--- Task brief ---
For the records below, give the number of lines containing the word "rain" and no other text.
[Dataset content Boundary: Start]
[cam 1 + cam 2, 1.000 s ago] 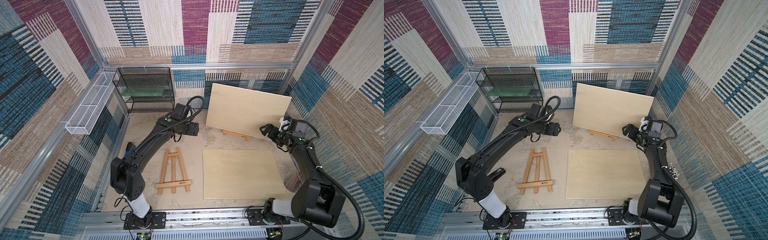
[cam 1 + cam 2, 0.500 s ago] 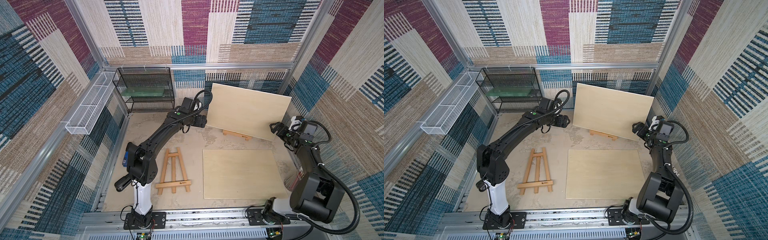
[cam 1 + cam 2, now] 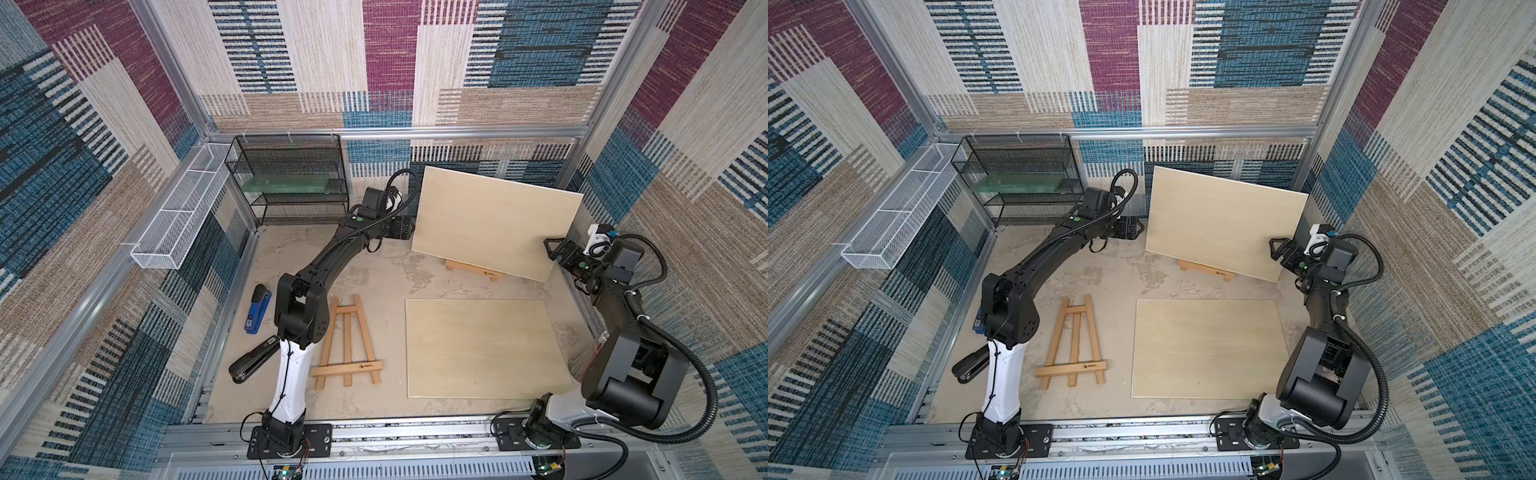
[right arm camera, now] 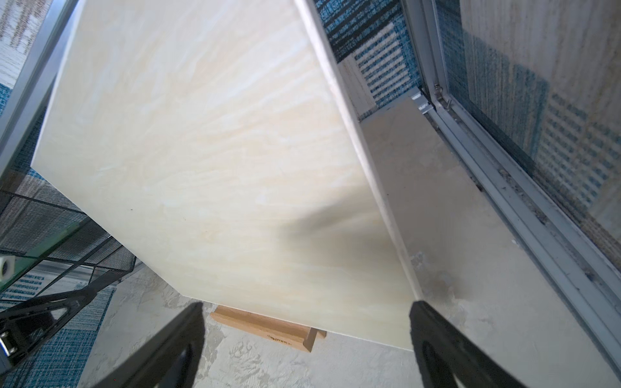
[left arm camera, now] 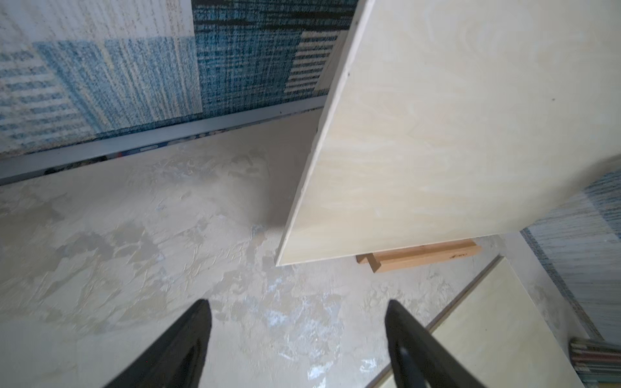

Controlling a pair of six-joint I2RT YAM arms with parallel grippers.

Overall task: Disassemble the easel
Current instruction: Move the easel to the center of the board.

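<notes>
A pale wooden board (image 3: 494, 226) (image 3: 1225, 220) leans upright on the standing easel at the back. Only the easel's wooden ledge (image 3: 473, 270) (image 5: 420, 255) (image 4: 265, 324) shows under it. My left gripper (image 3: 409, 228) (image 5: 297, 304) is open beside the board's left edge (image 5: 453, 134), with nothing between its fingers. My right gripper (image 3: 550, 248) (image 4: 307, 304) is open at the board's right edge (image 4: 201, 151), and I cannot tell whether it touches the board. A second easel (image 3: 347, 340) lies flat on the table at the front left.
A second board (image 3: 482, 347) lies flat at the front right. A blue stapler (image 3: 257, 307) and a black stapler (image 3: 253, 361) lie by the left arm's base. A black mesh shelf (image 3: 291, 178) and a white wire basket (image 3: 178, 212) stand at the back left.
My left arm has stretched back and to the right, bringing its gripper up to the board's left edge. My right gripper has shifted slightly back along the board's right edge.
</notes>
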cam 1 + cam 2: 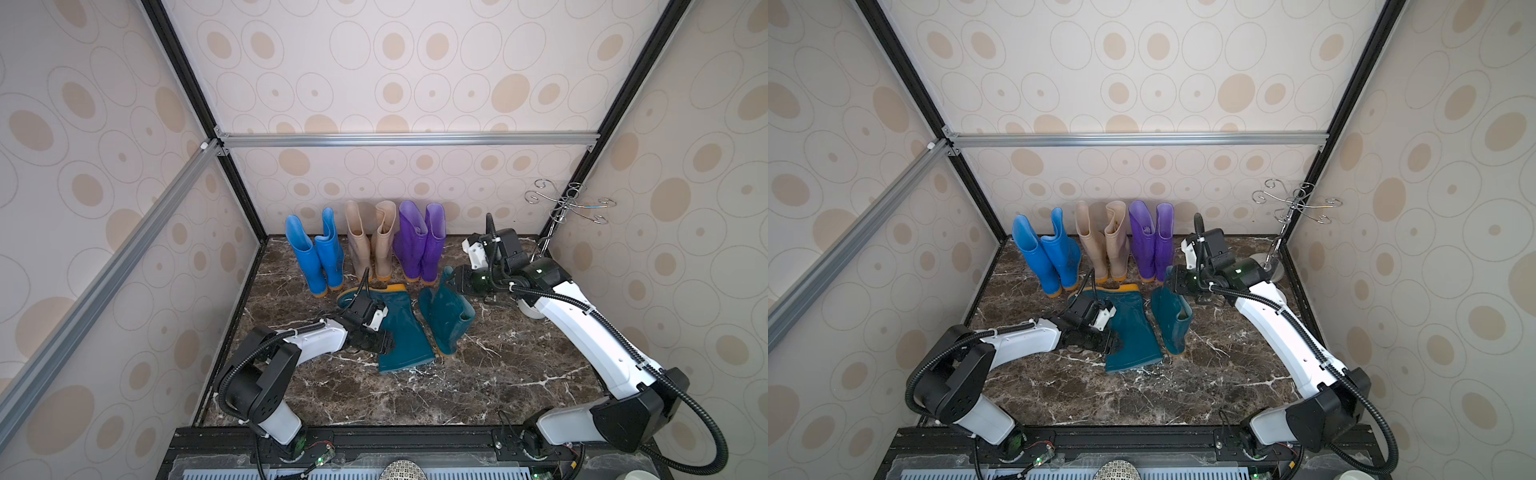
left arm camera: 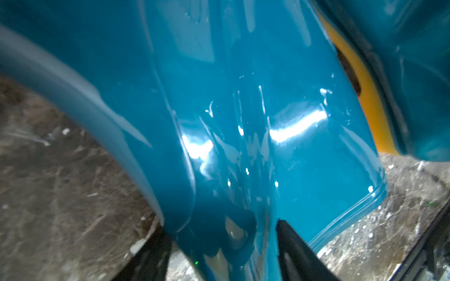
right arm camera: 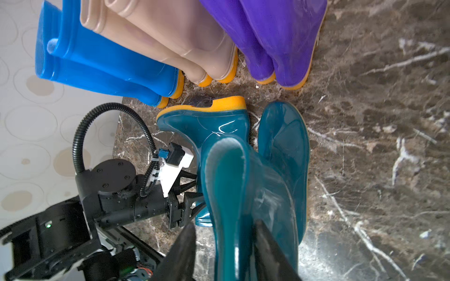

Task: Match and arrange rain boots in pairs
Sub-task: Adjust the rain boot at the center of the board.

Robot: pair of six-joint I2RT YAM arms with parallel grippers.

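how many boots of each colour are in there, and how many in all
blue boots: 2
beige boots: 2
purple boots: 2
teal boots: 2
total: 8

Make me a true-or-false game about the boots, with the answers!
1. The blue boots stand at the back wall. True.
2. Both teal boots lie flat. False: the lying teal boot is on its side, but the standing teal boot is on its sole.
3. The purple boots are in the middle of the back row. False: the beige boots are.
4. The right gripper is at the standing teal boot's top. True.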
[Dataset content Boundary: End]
--- Answer space ---
2